Calligraphy, Beyond the Page
 - Sisyu
*This program was first broadcast on November 8, 2016

Calligraphy, Beyond the Page


*You will leave the NHK website.

Calligraphy has a long history in Japan, and Sisyu is currently one of the country’s most prominent calligraphers. She is taking calligraphy beyond the page to create modern art with global appeal.

The following are excerpts from our interview.

In my process, first I think about the meaning of a word or a character. I think deeply about it. Then, I write the characters in a lot of different ways. I try a softer style, a more aggressive style. Something heartrending. Or a warm approach. I do maybe 500 different versions.

Let’s say I write the kanji inochi, life. But the character “life” encompasses many different meanings of "life". There’s life in the sense of just being born; there’s the life that’s just ending; the life where you just found out you have cancer, and you realize how precious life is. It's only natural that different lives are expressed in different ways.

More than the solid object itself, I was interested in the shadows. Somehow I think it’s easier to empathize with something if it's vague, like a shadow. Even though the actual person is standing in front of you, within reach, something as vague as a shadow can sometimes say a lot more about that person. That feeling must be universal, I thought.

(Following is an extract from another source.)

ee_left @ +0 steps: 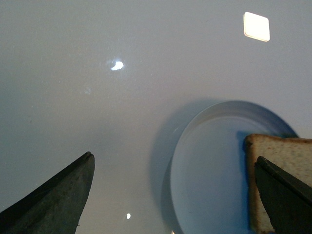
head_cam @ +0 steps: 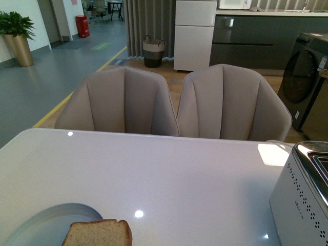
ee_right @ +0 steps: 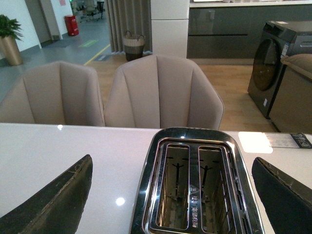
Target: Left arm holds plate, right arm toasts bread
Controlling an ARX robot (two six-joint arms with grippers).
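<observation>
The pale blue-grey plate [head_cam: 51,220] lies on the white table at the near left edge, with the tan bread slice [head_cam: 98,233] lying on it. In the left wrist view the plate [ee_left: 209,170] and the bread [ee_left: 287,165] show below my open left gripper [ee_left: 173,195]; one finger [ee_left: 285,195] overlaps the bread, the other hangs over bare table. My open right gripper [ee_right: 170,195] hovers above the silver toaster [ee_right: 192,190], whose two slots are empty. The toaster also shows in the front view [head_cam: 302,200] at the near right. Neither arm shows in the front view.
Two beige chairs [head_cam: 174,102] stand behind the table's far edge. The white table [head_cam: 154,174] spreads between plate and toaster. A washing machine [head_cam: 307,82], a white cabinet and a basket stand further back.
</observation>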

And in order to create a shadow in writing, I thought I had to get into the history of writing. The history of these characters. I realized that these characters existed before we had paper. No paper, no ink, no brushes.
Writing was carved deeply into cow bones or deer bones. I thought, writing wasn’t flat, it used to be 3D.
I had that realization, and that’s what led me to create these shodo sculptures.

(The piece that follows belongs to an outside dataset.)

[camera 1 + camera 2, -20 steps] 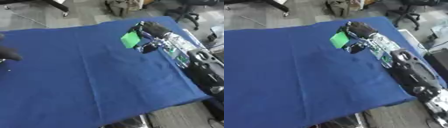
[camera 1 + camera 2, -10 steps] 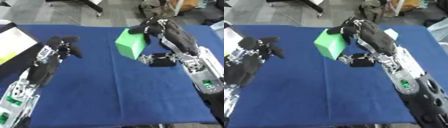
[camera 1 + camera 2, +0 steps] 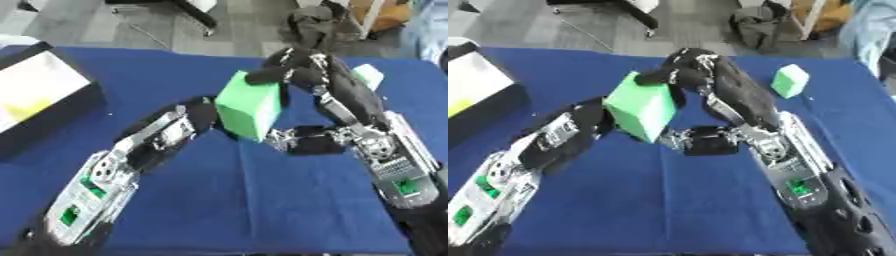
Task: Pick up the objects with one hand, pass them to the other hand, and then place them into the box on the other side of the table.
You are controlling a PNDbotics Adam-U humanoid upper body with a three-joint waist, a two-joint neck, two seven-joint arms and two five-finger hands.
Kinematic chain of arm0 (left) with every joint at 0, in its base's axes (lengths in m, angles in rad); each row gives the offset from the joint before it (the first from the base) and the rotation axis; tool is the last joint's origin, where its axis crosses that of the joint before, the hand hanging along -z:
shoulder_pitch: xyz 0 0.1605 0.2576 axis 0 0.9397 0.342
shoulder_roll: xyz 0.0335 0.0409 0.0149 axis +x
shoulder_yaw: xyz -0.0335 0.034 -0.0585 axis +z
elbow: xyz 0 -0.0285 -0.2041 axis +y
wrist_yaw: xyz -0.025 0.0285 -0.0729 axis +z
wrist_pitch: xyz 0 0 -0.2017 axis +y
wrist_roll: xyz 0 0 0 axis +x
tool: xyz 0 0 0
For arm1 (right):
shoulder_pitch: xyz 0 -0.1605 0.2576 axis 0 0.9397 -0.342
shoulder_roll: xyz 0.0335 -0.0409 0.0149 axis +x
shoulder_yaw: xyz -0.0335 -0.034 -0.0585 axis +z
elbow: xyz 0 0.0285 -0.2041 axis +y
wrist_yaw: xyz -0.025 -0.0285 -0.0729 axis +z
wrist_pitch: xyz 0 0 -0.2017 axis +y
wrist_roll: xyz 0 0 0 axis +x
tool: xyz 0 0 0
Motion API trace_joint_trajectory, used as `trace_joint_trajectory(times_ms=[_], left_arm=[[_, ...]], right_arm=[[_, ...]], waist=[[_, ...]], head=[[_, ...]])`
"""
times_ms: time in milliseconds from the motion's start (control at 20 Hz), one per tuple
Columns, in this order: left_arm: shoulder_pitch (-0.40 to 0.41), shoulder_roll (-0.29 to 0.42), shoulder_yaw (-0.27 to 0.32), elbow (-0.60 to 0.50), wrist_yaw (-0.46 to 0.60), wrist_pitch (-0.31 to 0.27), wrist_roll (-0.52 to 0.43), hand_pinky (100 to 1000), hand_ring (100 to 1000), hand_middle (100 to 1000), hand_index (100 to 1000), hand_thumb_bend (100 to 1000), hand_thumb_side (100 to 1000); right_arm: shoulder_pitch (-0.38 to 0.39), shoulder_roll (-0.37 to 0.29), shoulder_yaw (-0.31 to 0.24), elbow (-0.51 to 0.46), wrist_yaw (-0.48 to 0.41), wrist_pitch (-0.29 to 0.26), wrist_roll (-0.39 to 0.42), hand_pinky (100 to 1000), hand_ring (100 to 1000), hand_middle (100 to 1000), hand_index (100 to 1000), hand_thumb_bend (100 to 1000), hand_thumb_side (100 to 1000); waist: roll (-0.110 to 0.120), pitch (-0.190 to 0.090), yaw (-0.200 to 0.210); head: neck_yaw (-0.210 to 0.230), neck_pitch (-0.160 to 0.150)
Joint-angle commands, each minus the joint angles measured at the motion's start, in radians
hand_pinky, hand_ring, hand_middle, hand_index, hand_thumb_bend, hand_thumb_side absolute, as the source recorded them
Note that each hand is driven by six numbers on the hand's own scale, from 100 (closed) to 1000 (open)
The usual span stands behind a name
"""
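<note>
Above mid-table, my right hand (image 3: pixel 702 75) grasps the green block (image 3: pixel 642 111); my left hand (image 3: pixel 197 115) touches its left side, fingers hidden, so its state is unclear.

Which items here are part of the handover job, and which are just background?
Job: green block, held by right robot hand; left robot hand at its other side; second green block on the table; box.

Background: blue tablecloth; dark bag on the floor.

Open blue-clothed counter (image 3: pixel 262 210) toward the near edge. Blocked mid-counter by the large green cube (image 3: pixel 250 111), held between both hands. Far left corner taken by the black box with white inside (image 3: pixel 39 95); small green block (image 3: pixel 789 80) sits far right.
</note>
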Motion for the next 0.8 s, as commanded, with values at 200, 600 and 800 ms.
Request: trace_joint_trajectory(times_ms=[200, 600, 800], left_arm=[[-0.021, -0.044, -0.030, 0.036, -0.058, -0.047, 0.017, 967, 726, 673, 903, 349, 702], [-0.023, -0.084, -0.039, 0.109, -0.100, -0.083, 0.115, 973, 738, 699, 909, 361, 718], [-0.025, -0.096, -0.037, 0.122, -0.087, -0.079, 0.178, 952, 709, 662, 874, 320, 741]], right_arm=[[-0.025, 0.027, 0.014, -0.021, -0.049, 0.003, 0.041, 653, 494, 253, 526, 100, 100], [-0.025, 0.036, 0.022, -0.021, -0.074, 0.003, 0.072, 652, 492, 252, 523, 100, 100], [-0.021, 0.037, 0.028, -0.021, -0.072, 0.000, 0.080, 652, 492, 250, 522, 100, 100]], waist=[[0.002, -0.019, -0.006], [0.000, -0.019, -0.010], [-0.001, -0.020, -0.011]], head=[[-0.005, -0.003], [-0.013, -0.003], [-0.014, -0.003]])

If you look back at Japanese history, it was very common to write stories along with pictures.
There are stories, poems, put alongside these pictures. And I think that’s related to today’s anime and manga, which are popular around the world.

This is what was going through my mind. In this work we have a silver folding screen on which images are painted. Instead of writing characters directly on the screen, I put sculptures about 50 centimeters from the screen, and they cast a shadow. The shadow collaborates with the screen. It’s all about taking writing, taking calligraphy, beyond tradition and beyond the page.